El proyecto comenzó como un hobby hace aproximadamente dos años, con la adquisición de pequeñas plantas que luego fue multiplicando. Actualmente, cuenta con una variedad de especies, entre ellas bromelias, plantas de interior y diferentes tipos de orquídeas.
En ese proceso, destacó que logró triplicar la cantidad inicial de ejemplares adquiridos: “Compré 300 plantines de orquídeas y hoy tengo alrededor de 900 de esa tanda”, explicó. En total, estima contar con unas 2.000 plantas, con la meta de alcanzar las 3.000 en el corto plazo.
El emprendedor señaló que su intención es consolidar la producción para abastecer a viveros, teniendo en cuenta las dificultades que implica la venta directa al público por el valor de estas especies.

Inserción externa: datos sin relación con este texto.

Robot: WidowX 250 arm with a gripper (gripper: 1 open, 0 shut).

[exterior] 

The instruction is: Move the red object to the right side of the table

Además, describió la actividad como una forma de equilibrio personal frente a la rutina laboral: “Es un cable a tierra. Me permite despejar la mente y conectar con la naturaleza”, afirmó, tras una trayectoria laboral previa en ámbitos cerrados como oficinas y entidades bancarias.
Finalmente, sostuvo que su objetivo es escalar en el sector productivo de orquídeas en el país. “Con esfuerzo creo que lo voy a lograr”, aseguró.